# Is my dented aluminum frame okay? (pics)



## Drew Diller (Jan 4, 2010)

The pic without flash, though blurry, shows the deviation from the otherwise smooth reflection.

The pic with flash shows the location, discolored a bit below the quarter.

What happened: had a bike laying on the floor next to this one. This bike fell over, and the top tube was the first thing to land, squarely on other bike's axle nut.

Okay to ride off road still?


----------



## sasquatch rides a SS (Dec 27, 2010)

ehhhhh, I don't think it's safe, better send the frame my way so I can "test" it


----------



## shovelon (Mar 16, 2006)

Is it a Klein?


----------



## Drew Diller (Jan 4, 2010)

Salsa Mukluk.

sasquatch: har har =P


----------



## Markoj (Sep 26, 2008)

Don't know what is behind that black tape ?  If you glued it together with it, I would ride it anyway


----------



## jackbombay (Nov 15, 2010)

Nothing to worry about.


----------



## Drew Diller (Jan 4, 2010)

Cool.

LOL Markoj, it was just some hackish way of keeping a battery cable in place.

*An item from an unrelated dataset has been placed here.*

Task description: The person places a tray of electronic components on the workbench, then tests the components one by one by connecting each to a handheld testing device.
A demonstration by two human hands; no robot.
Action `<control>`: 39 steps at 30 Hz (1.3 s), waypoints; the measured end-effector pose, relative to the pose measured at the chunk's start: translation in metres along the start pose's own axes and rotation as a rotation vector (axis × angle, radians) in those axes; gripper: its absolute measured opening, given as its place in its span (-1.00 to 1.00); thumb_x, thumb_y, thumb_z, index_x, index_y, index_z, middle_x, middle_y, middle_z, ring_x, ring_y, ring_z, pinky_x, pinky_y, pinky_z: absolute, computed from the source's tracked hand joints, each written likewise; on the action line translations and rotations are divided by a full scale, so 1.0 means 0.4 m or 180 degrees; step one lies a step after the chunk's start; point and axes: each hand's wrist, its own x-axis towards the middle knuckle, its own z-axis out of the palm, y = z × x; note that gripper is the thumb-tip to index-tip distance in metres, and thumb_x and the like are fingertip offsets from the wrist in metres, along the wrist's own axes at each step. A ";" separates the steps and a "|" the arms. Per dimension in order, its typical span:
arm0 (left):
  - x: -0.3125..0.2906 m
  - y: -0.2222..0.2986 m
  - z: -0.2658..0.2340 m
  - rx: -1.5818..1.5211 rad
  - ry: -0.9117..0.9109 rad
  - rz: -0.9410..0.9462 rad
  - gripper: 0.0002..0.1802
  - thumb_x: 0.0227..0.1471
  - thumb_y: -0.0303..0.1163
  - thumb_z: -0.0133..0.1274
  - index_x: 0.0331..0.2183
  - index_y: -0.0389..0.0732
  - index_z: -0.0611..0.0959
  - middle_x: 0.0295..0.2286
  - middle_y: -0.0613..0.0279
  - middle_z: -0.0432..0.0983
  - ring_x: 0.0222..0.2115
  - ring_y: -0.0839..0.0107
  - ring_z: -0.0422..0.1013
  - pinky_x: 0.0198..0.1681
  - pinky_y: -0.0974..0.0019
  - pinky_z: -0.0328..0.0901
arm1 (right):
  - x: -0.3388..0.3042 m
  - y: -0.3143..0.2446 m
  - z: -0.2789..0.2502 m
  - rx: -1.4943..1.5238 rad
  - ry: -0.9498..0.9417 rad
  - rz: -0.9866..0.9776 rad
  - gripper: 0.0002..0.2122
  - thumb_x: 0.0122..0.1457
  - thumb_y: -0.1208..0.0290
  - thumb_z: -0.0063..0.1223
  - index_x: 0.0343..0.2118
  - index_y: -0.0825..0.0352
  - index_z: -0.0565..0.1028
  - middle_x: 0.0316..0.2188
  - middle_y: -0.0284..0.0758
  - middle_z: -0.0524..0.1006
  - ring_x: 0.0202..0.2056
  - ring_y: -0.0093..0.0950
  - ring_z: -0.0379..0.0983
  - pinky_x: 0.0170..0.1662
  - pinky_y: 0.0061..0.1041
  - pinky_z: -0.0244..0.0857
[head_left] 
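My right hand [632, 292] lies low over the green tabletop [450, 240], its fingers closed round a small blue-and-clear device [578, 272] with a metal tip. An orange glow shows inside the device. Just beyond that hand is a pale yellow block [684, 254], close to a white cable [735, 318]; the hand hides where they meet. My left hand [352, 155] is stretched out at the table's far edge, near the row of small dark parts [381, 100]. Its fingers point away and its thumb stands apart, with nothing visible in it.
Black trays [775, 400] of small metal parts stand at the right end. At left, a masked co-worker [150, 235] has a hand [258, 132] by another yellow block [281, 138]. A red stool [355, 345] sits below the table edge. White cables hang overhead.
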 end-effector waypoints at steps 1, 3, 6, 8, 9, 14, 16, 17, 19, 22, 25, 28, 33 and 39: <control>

MagicShine light connectors are hard to separate, takes some muscle in the cold. Have switched to BikeRay since then.


----------



## Linnaeus (May 17, 2009)

That dent is nothing - rock on with it.


----------



## G-reg (Jan 12, 2004)

As a multi Kline owner... that's nothing and you're probably fine. I did crack a downtube that had dented, but there was a pretty good gouge associated with the dent that started it. And that frame was not so gently ridden as a rigid fixi for at least a thousand hard mi with the dent that the crack came from. So not that you shouldn't watch it, but it's still very ridable.


----------



## mike29erss (Jun 7, 2011)

ive seen bigger dents, and the bikes still do what they are ment to do. no change what so ever in riding style.


----------



## rav3n (Jun 13, 2011)

I have an old fuji aluminum frame, is it worth upgrading?


----------



## masterlucasdude (Jun 5, 2011)

I think what you have is a REALLY good excuse to get a new frame. :thumbsup:
I love any excuse to upgrade my bike gear. :yesnod:


----------



## entropy289 (Jul 18, 2012)

*Result*

Did you have an issues with the dent or just replaced it?


----------



## TrailMaker (Sep 16, 2007)

Ha!

He started out to simply replace the damaged tube with bamboo, and now there is no tubing left on his bike!


----------



## Drew Diller (Jan 4, 2010)

entropy289 - it's been fine.

Ha, TrailMaker, you've no idea, this bike was a bit of a fight between my wife and I. She bought it on a snap decision because she was jealous one winter about how much I was getting outside on my fat bike while she was hibernating. She expressed interest in a fat bike and I was all, ooh, I can build one for you, but no, she wanted one then... as in that day.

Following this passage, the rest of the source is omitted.